Notebook

Neighborhood Structures in the ArcGIS Spatial Statistics Library¶

Spatial Weights Matrix
On-the-fly Neighborhood Iterators [GA Table]
Contructing PySAL Spatial Weights

Spatial Weight Matrix File¶

Stores the spatial weights so they do not have to be re-calculated for each analysis.
In row-compressed format.
Little endian byte encoded.
Requires a unique long/short field to identify each features. Can NOT be the OID/FID.

Construction¶

In [31]:

import Weights as WEIGHTS
import os as OS
inputFC = r'../data/CA_Polygons.shp'
fullFC = OS.path.abspath(inputFC)
fullPath, fcName = OS.path.split(fullFC)
masterField = "MYID"

Distance-Based Options¶

INPUTS:
    inputFC (str): path to the input feature class
    swmFile (str): path to the SWM file.
    masterField (str): field in table that serves as the mapping.
    fixed (boolean): fixed (1) or inverse (0) distance? 
    concept: {str, EUCLIDEAN}: EUCLIDEAN or MANHATTAN 
    exponent {float, 1.0}: distance decay
    threshold {float, None}: distance threshold
    kNeighs (int): number of neighbors to return
    rowStandard {bool, True}: row standardize weights?

Example: Fixed Distance

In [32]:

swmFile = OS.path.join(fullPath, "fixed250k.swm")
fixedSWM = WEIGHTS.distance2SWM(fullFC, swmFile, masterField, 
                                threshold = 250000)

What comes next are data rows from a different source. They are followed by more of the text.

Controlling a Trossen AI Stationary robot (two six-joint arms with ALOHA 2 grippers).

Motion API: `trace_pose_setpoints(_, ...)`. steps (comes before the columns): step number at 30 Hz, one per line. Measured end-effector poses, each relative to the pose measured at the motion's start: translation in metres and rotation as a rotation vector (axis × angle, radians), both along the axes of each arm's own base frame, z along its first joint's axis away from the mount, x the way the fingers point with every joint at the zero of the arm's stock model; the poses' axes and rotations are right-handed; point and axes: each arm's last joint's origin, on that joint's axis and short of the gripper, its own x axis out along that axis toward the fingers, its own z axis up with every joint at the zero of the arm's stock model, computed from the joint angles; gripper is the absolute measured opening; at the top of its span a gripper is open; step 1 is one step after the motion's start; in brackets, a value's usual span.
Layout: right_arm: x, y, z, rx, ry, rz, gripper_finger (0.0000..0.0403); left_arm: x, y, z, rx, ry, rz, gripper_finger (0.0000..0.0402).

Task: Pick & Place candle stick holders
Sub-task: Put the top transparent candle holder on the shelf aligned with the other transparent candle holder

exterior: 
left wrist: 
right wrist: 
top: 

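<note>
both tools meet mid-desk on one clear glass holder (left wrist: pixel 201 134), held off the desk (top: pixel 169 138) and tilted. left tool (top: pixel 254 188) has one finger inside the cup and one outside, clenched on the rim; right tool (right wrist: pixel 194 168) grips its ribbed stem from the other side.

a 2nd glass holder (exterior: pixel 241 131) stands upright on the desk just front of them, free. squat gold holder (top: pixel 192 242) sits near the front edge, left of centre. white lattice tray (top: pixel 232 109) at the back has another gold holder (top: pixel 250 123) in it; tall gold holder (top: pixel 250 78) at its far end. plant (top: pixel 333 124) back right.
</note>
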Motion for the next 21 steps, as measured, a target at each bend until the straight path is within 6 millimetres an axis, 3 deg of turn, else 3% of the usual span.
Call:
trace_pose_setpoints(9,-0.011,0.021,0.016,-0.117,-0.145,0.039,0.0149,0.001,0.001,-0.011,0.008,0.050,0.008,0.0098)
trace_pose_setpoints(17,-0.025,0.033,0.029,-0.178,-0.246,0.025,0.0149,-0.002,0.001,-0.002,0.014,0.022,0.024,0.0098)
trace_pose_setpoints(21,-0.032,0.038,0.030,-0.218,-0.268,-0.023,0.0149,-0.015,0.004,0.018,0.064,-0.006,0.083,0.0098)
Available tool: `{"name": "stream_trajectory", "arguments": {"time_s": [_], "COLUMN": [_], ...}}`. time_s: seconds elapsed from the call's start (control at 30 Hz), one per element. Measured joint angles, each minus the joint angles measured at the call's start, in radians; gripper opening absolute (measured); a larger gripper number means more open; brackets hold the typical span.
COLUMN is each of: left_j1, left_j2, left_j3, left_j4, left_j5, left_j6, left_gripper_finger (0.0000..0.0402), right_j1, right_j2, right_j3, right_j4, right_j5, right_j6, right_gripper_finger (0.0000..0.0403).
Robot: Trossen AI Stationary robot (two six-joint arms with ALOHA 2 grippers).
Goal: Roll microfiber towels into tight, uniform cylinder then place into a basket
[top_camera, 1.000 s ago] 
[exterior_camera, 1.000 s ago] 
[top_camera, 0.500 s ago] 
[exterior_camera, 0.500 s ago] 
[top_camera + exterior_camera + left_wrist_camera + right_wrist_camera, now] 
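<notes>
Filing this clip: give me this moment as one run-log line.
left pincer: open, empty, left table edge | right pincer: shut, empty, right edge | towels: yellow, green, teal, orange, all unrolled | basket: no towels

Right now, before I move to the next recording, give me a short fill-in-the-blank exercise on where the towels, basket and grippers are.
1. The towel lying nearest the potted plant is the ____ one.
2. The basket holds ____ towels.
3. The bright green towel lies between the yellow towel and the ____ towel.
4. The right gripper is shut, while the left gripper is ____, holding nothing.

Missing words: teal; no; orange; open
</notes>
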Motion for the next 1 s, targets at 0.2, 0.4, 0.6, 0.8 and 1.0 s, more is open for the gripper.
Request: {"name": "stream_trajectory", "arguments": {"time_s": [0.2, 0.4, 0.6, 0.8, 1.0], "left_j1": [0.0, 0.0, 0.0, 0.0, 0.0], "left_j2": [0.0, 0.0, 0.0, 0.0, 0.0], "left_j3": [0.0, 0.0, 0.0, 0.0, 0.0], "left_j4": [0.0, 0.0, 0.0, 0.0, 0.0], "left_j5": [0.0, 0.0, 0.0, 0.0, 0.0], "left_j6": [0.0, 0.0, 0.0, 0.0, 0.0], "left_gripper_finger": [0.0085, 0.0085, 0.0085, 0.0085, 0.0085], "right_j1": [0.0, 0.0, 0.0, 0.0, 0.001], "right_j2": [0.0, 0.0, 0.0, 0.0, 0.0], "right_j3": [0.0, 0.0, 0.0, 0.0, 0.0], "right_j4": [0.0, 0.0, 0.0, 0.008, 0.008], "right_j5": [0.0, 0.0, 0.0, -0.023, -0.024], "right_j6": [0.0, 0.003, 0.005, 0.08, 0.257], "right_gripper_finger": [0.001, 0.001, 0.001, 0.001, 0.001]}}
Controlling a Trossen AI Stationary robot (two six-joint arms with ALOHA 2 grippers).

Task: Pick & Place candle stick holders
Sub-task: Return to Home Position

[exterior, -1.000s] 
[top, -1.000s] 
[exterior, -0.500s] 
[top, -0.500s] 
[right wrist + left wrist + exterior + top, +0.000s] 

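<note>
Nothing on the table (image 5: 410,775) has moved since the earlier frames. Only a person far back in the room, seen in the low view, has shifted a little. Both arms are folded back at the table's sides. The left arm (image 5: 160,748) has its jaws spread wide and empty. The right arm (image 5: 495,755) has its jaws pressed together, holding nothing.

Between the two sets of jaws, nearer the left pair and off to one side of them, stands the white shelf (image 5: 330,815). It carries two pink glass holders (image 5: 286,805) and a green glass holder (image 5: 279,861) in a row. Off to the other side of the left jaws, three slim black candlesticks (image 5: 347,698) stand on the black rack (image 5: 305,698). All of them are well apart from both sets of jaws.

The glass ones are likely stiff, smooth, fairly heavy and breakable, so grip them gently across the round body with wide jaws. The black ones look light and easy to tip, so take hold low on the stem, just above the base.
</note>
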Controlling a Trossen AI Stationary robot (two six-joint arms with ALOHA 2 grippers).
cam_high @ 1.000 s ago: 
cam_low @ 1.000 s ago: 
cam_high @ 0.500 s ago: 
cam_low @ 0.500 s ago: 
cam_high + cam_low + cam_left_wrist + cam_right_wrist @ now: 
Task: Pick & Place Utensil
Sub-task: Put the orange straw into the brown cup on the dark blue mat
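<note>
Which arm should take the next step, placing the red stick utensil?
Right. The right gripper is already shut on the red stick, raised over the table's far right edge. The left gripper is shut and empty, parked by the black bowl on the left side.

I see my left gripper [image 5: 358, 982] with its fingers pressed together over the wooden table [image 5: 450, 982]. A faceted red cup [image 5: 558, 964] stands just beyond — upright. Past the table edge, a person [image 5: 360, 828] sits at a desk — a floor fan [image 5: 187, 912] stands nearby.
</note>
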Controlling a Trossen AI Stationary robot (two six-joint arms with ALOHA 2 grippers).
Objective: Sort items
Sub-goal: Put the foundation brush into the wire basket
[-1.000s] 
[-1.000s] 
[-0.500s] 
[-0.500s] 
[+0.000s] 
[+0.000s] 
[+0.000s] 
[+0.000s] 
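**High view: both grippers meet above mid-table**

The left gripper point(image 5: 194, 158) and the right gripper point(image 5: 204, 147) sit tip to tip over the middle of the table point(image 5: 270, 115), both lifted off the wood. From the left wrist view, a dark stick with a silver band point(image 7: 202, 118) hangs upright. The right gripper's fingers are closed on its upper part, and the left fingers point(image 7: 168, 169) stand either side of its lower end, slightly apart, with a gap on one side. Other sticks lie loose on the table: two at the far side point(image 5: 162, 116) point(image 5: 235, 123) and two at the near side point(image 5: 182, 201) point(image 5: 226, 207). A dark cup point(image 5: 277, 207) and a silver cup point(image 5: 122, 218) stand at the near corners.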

Example: Inverse Distance Squared

In [33]:

swmFile = OS.path.join(fullPath, "inv2_250k.swm")
fixedSWM = WEIGHTS.distance2SWM(fullFC, swmFile, masterField, fixed = False,
                                exponent = 2.0, threshold = 250000)

k-Nearest Neighbors Options¶

INPUTS:
    inputFC (str): path to the input feature class
    swmFile (str): path to the SWM file.
    masterField (str): field in table that serves as the mapping.
    concept: {str, EUCLIDEAN}: EUCLIDEAN or MANHATTAN 
    kNeighs {int, 1}: number of neighbors to return
    rowStandard {bool, True}: row standardize weights?

Example: 8-nearest neighbors

In [34]:

swmFile = OS.path.join(fullPath, "knn8.swm")
fixedSWM = WEIGHTS.kNearest2SWM(fullFC, swmFile, masterField, kNeighs = 8)

Example: Fixed Distance - k-nearest neighbor hybrid [i.e. at least k neighbors but may have more...]

In [35]:

swmFile = OS.path.join(fullPath, "fixed250k_knn8.swm")
fixedSWM = WEIGHTS.distance2SWM(fullFC, swmFile, masterField, kNeighs = 8,
                                threshold = 250000)

Delaunay Triangulation Options¶

INPUTS:
    inputFC (str): path to the input feature class
    swmFile (str): path to the SWM file.
    masterField (str): field in table that serves as the mapping.
    rowStandard {bool, True}: row standardize weights?

Example: delaunay

In [36]:

swmFile = OS.path.join(fullPath, "delaunay.swm")
fixedSWM = WEIGHTS.delaunay2SWM(fullFC, swmFile, masterField)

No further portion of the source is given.